The third element in the “Sakhi” performance (and the Is That So? album) is the rapturous voice of Shankar Mahadevan. An artist of immense prominence and popularity in India, Shankar is renowned as both a vocalist and a composer of songs for India’s thriving film industry. He began working with McLaughlin as part of the Remember Shakti project, which sought to continue to develop ideas first posed by the original incarnation of the Shakti ensemble.
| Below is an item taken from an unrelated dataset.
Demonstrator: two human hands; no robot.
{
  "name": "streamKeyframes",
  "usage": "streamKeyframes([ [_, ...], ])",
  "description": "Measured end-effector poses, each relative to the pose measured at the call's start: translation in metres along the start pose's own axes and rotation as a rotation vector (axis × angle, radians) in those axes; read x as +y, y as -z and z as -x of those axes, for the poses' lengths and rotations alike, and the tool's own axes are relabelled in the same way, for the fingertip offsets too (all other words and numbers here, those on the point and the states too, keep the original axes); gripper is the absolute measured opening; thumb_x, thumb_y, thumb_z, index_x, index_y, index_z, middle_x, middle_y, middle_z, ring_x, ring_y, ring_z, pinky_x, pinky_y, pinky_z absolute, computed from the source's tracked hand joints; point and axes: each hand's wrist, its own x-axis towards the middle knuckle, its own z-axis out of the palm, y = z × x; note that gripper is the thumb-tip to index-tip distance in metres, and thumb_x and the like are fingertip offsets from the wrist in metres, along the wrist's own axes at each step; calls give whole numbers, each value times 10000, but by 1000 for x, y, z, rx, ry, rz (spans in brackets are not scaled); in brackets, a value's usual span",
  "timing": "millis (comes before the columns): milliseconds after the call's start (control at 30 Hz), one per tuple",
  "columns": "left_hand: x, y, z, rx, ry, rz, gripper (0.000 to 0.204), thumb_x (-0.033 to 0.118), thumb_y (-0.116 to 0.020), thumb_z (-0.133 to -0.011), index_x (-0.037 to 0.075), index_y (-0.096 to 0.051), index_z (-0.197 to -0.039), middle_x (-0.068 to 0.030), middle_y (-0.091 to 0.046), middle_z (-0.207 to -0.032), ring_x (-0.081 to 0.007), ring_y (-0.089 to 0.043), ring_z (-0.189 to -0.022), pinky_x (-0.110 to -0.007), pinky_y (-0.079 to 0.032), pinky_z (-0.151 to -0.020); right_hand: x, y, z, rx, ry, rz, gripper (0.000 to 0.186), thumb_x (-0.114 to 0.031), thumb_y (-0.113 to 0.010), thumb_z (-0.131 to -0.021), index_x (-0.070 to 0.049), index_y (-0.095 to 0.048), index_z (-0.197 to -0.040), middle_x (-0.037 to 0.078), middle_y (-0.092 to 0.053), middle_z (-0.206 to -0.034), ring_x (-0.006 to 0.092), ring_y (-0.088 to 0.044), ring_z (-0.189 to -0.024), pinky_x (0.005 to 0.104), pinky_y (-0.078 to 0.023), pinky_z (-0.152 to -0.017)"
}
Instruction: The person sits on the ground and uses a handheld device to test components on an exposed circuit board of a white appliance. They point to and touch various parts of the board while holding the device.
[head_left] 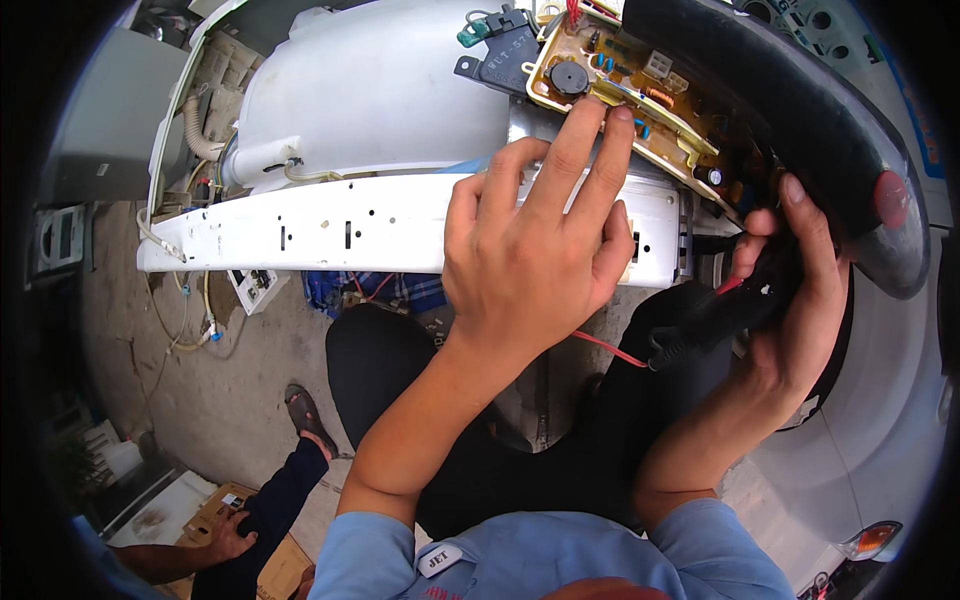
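Observation:
A yellowed circuit board (625,70) in a plastic frame, with a round black buzzer and small parts, rests at the far end of a white metal panel (300,228). My left hand (540,225) reaches over the panel, fingers stretched and apart, its fingertips touching the board's near edge. At the board's right, my right hand (810,250) is wrapped round a black handheld tool (715,315) with a red trigger-like part. A red cord (612,348) runs from its ribbed lower end. The tool's tip is hidden, so I cannot tell whether it touches the board.
Behind the panel lies a large white tub (375,95) with hoses. A black box-shaped part (505,55) sits left of the board. A glossy black curved piece (800,110) overhangs it. A pale vehicle body (850,440) stands right. Another person's hand (232,537) shows lower left.

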Motion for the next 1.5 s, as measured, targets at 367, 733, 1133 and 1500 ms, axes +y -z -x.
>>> streamKeyframes([
  [367, -1, -4, 1, 12, -10, -36, 605, 238, -716, -788, 196, -667, -1389, 27, -594, -1393, -204, -605, -979, -333, -500, -779, -4, -12, 3, -18, -12, 30, 300, -181, -777, -899, 24, -660, -1084, 126, -701, -740, 169, -641, -529, 263, -509, -487],
  [733, -2, -4, 0, 20, -19, -18, 612, 234, -717, -775, 192, -673, -1385, 16, -606, -1371, -207, -609, -960, -333, -499, -765, -4, -9, 3, 18, -22, 39, 276, -158, -757, -930, 18, -647, -1111, 100, -692, -743, 143, -613, -489, 238, -508, -430],
  [1133, -2, -6, -1, 32, -12, -13, 621, 237, -719, -767, 184, -672, -1384, 20, -599, -1405, -206, -607, -955, -344, -501, -757, -5, -9, 0, -30, 43, 96, 311, -196, -782, -900, 28, -662, -1078, 128, -694, -734, 177, -640, -522, 268, -505, -474],
  [1500, -3, -3, 3, 44, 28, -6, 572, 293, -695, -801, 156, -675, -1356, 60, -577, -1435, -203, -586, -1037, -327, -470, -795, -1, -14, 5, -4, 15, 52, 478, -134, -772, -915, -38, -534, -1318, 69, -644, -779, 113, -598, -517, 212, -505, -410],
])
Is That So? was born from an experiment where McLaughlin tried accompanying Mahadevan’s Indian vocal improvisations with Western harmonies. “The whole texture, color, feeling and the canvas of the music excited us, as harmonic content does not exist in Indian classical music,” Mahadevan recalls. “In the beginning it was just a fun experiment, but it soon became larger than life and we knew we had to record it.” Adding Hussain brought intensity and depth to a sound that exists beyond genre.
 
The richness and potential of this meeting of innovators is perfectly embodied in the new “Sakhi” video. Coloring the performances with washes of orchestral guitar synth, McLaughlin is a subtle, adept accompanist to Mahadevan’s passionate vocals. As Hussain’s tablas begin to simmer, McLaughlin moves into soloist mode, answering and conversing with his collaborators with astonishing alacrity. A three-way conversation conducted safely across the globe, the performance is a moving, humbling, and profound demonstration of how music and technology can stoke the soul’s fire and elevate the spirit in a perilous, uncertain moment.

 
“I have been working and playing with tabla maestro Zakir Hussain for almost 50 years, and with Shankar Mahadevan for 20 years,” McLaughlin concludes. “I can say categorically, that their influence on me as a musician and human being is without equal, and our recording Is That So?, is one of the greatest milestones in my musical life.”